EXERCISE DIRECTIONS >> With the pictures left out, output the records below exactly.

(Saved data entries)
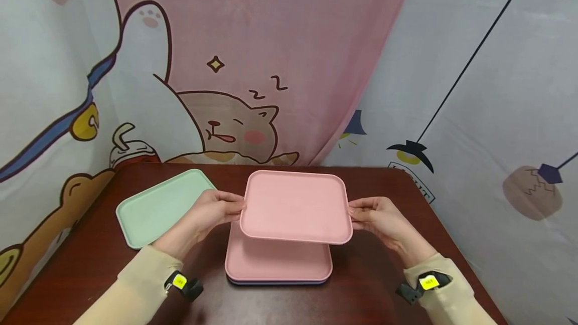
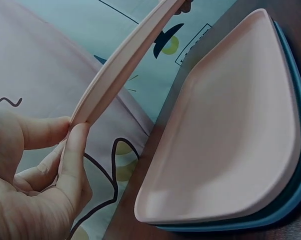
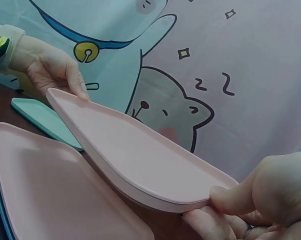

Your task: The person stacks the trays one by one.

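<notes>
Held up between both hands is a pink tray (image 1: 295, 207), raised over the table. My left hand (image 1: 215, 210) pinches its left edge between thumb and fingers, also plain in the left wrist view. On the opposite short side, my right hand (image 1: 376, 217) grips the edge, thumb on the rim and fingers beneath in the right wrist view. Below lies another pink tray (image 1: 277, 264), partly covered by the raised one in the head view. It rests on a blue tray (image 2: 290, 210), of which only the edge shows.
A light green tray (image 1: 158, 209) lies at an angle on the left of the dark brown table (image 1: 361, 290), partly behind the left forearm. A printed cartoon curtain (image 1: 316, 54) hangs behind the table and along both sides.
</notes>
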### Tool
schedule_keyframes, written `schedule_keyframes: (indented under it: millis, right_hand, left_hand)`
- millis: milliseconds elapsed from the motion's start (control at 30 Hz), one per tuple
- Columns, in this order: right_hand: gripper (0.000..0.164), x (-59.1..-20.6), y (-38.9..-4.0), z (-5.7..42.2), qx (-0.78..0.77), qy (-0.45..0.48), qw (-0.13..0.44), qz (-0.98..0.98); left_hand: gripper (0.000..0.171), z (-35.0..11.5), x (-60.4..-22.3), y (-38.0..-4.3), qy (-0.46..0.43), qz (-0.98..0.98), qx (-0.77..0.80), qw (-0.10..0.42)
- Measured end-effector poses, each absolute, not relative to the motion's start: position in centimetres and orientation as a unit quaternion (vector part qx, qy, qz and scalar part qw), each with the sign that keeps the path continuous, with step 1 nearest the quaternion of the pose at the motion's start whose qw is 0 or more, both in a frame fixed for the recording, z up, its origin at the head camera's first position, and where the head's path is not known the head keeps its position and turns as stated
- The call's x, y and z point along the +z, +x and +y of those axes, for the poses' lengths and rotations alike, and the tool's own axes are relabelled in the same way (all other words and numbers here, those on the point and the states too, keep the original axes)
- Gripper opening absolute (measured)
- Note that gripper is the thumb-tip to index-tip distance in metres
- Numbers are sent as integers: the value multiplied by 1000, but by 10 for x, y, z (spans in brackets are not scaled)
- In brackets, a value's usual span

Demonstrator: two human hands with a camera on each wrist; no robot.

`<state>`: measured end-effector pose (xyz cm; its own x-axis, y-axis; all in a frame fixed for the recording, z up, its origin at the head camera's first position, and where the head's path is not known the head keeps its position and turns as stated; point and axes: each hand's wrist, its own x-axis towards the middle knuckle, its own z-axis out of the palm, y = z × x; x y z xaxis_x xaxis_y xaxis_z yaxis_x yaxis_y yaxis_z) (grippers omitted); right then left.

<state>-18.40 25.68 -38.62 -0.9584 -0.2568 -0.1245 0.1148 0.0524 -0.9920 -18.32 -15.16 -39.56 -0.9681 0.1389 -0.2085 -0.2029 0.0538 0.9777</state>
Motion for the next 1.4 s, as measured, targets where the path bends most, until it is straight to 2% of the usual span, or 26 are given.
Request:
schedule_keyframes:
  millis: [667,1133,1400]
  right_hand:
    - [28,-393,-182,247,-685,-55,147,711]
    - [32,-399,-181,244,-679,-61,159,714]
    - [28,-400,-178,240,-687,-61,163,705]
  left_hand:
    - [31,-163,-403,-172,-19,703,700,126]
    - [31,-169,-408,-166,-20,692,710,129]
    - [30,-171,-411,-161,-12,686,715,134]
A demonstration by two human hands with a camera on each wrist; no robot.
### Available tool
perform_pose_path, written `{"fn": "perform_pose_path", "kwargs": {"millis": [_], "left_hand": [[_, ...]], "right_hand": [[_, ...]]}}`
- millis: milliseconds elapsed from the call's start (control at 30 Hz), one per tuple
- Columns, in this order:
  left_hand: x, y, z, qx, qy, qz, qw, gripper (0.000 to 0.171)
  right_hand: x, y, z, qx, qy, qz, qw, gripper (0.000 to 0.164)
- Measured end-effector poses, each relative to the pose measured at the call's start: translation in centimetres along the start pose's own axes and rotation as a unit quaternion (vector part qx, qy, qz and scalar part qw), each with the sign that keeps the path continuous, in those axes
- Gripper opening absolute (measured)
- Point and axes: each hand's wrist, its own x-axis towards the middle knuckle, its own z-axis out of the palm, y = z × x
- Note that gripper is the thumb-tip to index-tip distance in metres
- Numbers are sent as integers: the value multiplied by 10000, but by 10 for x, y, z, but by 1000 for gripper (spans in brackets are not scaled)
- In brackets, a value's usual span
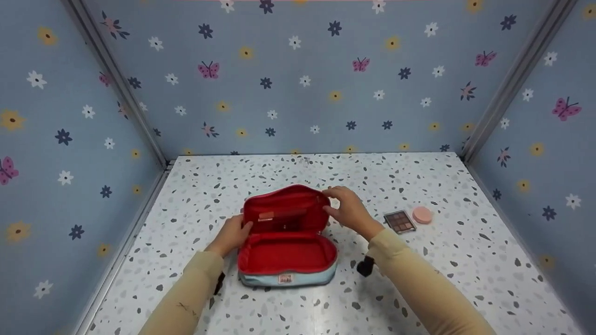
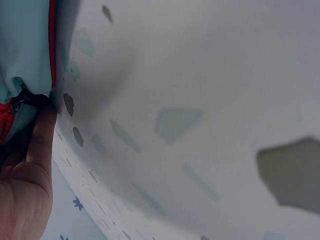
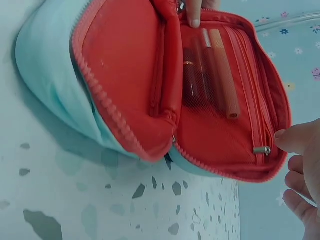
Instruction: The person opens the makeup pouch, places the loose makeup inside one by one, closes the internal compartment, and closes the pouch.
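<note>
A light blue cosmetic bag (image 1: 307, 278) with a red lining lies unzipped on the table, its lid raised toward the back. My left hand (image 1: 231, 235) pinches the lid's left side, thumb inside and fingers behind. At the upper right rim of the lid, my right hand (image 1: 351, 211) holds the edge between thumb and fingers. Behind the lid's mesh pocket sit several slim cosmetic tubes, among them an orange tube (image 3: 225, 75) and a dark tube (image 3: 190, 77). A zipper pull (image 3: 262, 150) shows near the right thumb. Only red lining shows in the bag's lower half.
To the right of the bag, an eyeshadow palette (image 1: 399, 221) and a round pink compact (image 1: 422, 215) lie side by side on the speckled white table (image 1: 298, 311). Flower-patterned walls (image 1: 302, 93) enclose the table at the back and both sides.
</note>
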Motion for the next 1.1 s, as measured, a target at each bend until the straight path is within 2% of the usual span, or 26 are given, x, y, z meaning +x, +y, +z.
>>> {"fn": "perform_pose_path", "kwargs": {"millis": [367, 600, 700, 733, 833, 933, 967, 1100], "left_hand": [[-2, 0, -1, 72, 83, 41, 9999, 26], [0, 0, -3, -11, 9, 42, 10000, 28], [0, -2, -4, -47, -27, 163, 9999, 28], [6, -14, -1, -162, -47, 383, 9991, 29], [8, -16, 0, -179, -70, 443, 9988, 29], [8, -15, 1, -184, -78, 341, 9992, 29], [2, -3, -2, -62, -56, 108, 9999, 28], [0, 1, 1, -23, -12, -7, 10000, 28]], "right_hand": [[-16, 18, -18, -149, 190, 46, 9997, 42], [-24, 31, -31, -107, 250, 157, 9995, 46], [-28, 36, -37, -120, 227, 284, 9993, 47], [-30, 37, -39, -99, 211, 344, 9991, 48], [-35, 41, -44, -88, 166, 515, 9985, 49], [-39, 45, -48, -87, 124, 690, 9975, 51], [-40, 47, -50, -82, 123, 724, 9973, 52], [-49, 55, -56, -59, 153, 767, 9969, 53]]}}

EXERCISE OUTPUT >>
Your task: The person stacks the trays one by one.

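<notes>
Held up between both hands is a pink tray (image 1: 295, 207), raised over the table. My left hand (image 1: 215, 210) pinches its left edge between thumb and fingers, also plain in the left wrist view. On the opposite short side, my right hand (image 1: 376, 217) grips the edge, thumb on the rim and fingers beneath in the right wrist view. Below lies another pink tray (image 1: 277, 264), partly covered by the raised one in the head view. It rests on a blue tray (image 2: 290, 210), of which only the edge shows.
A light green tray (image 1: 158, 209) lies at an angle on the left of the dark brown table (image 1: 361, 290), partly behind the left forearm. A printed cartoon curtain (image 1: 316, 54) hangs behind the table and along both sides.
</notes>
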### Tool
schedule_keyframes, written `schedule_keyframes: (indented under it: millis, right_hand, left_hand)`
- millis: milliseconds elapsed from the motion's start (control at 30 Hz), one per tuple
- Columns, in this order: right_hand: gripper (0.000..0.164), x (-59.1..-20.6), y (-38.9..-4.0), z (-5.7..42.2), qx (-0.78..0.77), qy (-0.45..0.48), qw (-0.13..0.44), qz (-0.98..0.98); left_hand: gripper (0.000..0.171), z (-35.0..11.5), x (-60.4..-22.3), y (-38.0..-4.3), qy (-0.46..0.43), qz (-0.98..0.98), qx (-0.77..0.80), qw (-0.10..0.42)
- Measured end-effector poses, each absolute, not relative to the motion's start: position in centimetres and orientation as a unit quaternion (vector part qx, qy, qz and scalar part qw), each with the sign that keeps the path continuous, with step 1 nearest the quaternion of the pose at the motion's start whose qw is 0 or more, both in a frame fixed for the recording, z up, its origin at the head camera's first position, and where the head's path is not known the head keeps its position and turns as stated
- The call's x, y and z point along the +z, +x and +y of those axes, for the poses' lengths and rotations alike, and the tool's own axes are relabelled in the same way (all other words and numbers here, those on the point and the states too, keep the original axes)
- Gripper opening absolute (measured)
- Note that gripper is the thumb-tip to index-tip distance in metres
- Numbers are sent as integers: the value multiplied by 1000, but by 10 for x, y, z (spans in brackets are not scaled)
- In brackets, a value's usual span

Demonstrator: two human hands with a camera on each wrist; no robot.

`<state>`: measured end-effector pose (xyz cm; its own x-axis, y-axis; all in a frame fixed for the recording, z up, its origin at the head camera's first position, and where the head's path is not known the head keeps its position and turns as stated; point and axes: each hand's wrist, its own x-axis towards the middle knuckle, its own z-axis out of the palm, y = z × x; x y z xaxis_x xaxis_y xaxis_z yaxis_x yaxis_y yaxis_z) (grippers omitted); right then left.

<state>-18.40 25.68 -38.62 -0.9584 -0.2568 -0.1245 0.1148 0.0524 -0.9920 -18.32 -15.16 -39.56 -0.9681 0.1389 -0.2085 -0.2029 0.0538 0.9777</state>
Motion for the next 1.4 s, as measured, targets where the path bends most, until it is straight to 2% of the usual span, or 26 are given.
Request:
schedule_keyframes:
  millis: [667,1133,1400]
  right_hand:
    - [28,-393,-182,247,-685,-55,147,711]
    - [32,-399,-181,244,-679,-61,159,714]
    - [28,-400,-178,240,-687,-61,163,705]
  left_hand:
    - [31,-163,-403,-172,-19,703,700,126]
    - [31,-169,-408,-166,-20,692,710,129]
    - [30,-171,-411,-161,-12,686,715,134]
A demonstration by two human hands with a camera on each wrist; no robot.
### Available tool
perform_pose_path, written `{"fn": "perform_pose_path", "kwargs": {"millis": [_], "left_hand": [[_, ...]], "right_hand": [[_, ...]]}}`
- millis: milliseconds elapsed from the call's start (control at 30 Hz), one per tuple
- Columns, in this order:
  left_hand: x, y, z, qx, qy, qz, qw, gripper (0.000 to 0.171)
  right_hand: x, y, z, qx, qy, qz, qw, gripper (0.000 to 0.164)
- Measured end-effector poses, each relative to the pose measured at the call's start: translation in centimetres along the start pose's own axes and rotation as a unit quaternion (vector part qx, qy, qz and scalar part qw), each with the sign that keeps the path continuous, in those axes
- Gripper opening absolute (measured)
- Point and axes: each hand's wrist, its own x-axis towards the middle knuckle, its own z-axis out of the palm, y = z × x
- Note that gripper is the thumb-tip to index-tip distance in metres
- Numbers are sent as integers: the value multiplied by 10000, but by 10 for x, y, z, but by 1000 for gripper (spans in brackets are not scaled)
- In brackets, a value's usual span
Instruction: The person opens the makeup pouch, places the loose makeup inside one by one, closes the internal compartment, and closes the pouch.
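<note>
A light blue cosmetic bag (image 1: 307, 278) with a red lining lies unzipped on the table, its lid raised toward the back. My left hand (image 1: 231, 235) pinches the lid's left side, thumb inside and fingers behind. At the upper right rim of the lid, my right hand (image 1: 351, 211) holds the edge between thumb and fingers. Behind the lid's mesh pocket sit several slim cosmetic tubes, among them an orange tube (image 3: 225, 75) and a dark tube (image 3: 190, 77). A zipper pull (image 3: 262, 150) shows near the right thumb. Only red lining shows in the bag's lower half.
To the right of the bag, an eyeshadow palette (image 1: 399, 221) and a round pink compact (image 1: 422, 215) lie side by side on the speckled white table (image 1: 298, 311). Flower-patterned walls (image 1: 302, 93) enclose the table at the back and both sides.
</note>
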Motion for the next 1.1 s, as measured, a target at each bend until the straight path is within 2% of the usual span, or 26 are given, x, y, z meaning +x, +y, +z.
>>> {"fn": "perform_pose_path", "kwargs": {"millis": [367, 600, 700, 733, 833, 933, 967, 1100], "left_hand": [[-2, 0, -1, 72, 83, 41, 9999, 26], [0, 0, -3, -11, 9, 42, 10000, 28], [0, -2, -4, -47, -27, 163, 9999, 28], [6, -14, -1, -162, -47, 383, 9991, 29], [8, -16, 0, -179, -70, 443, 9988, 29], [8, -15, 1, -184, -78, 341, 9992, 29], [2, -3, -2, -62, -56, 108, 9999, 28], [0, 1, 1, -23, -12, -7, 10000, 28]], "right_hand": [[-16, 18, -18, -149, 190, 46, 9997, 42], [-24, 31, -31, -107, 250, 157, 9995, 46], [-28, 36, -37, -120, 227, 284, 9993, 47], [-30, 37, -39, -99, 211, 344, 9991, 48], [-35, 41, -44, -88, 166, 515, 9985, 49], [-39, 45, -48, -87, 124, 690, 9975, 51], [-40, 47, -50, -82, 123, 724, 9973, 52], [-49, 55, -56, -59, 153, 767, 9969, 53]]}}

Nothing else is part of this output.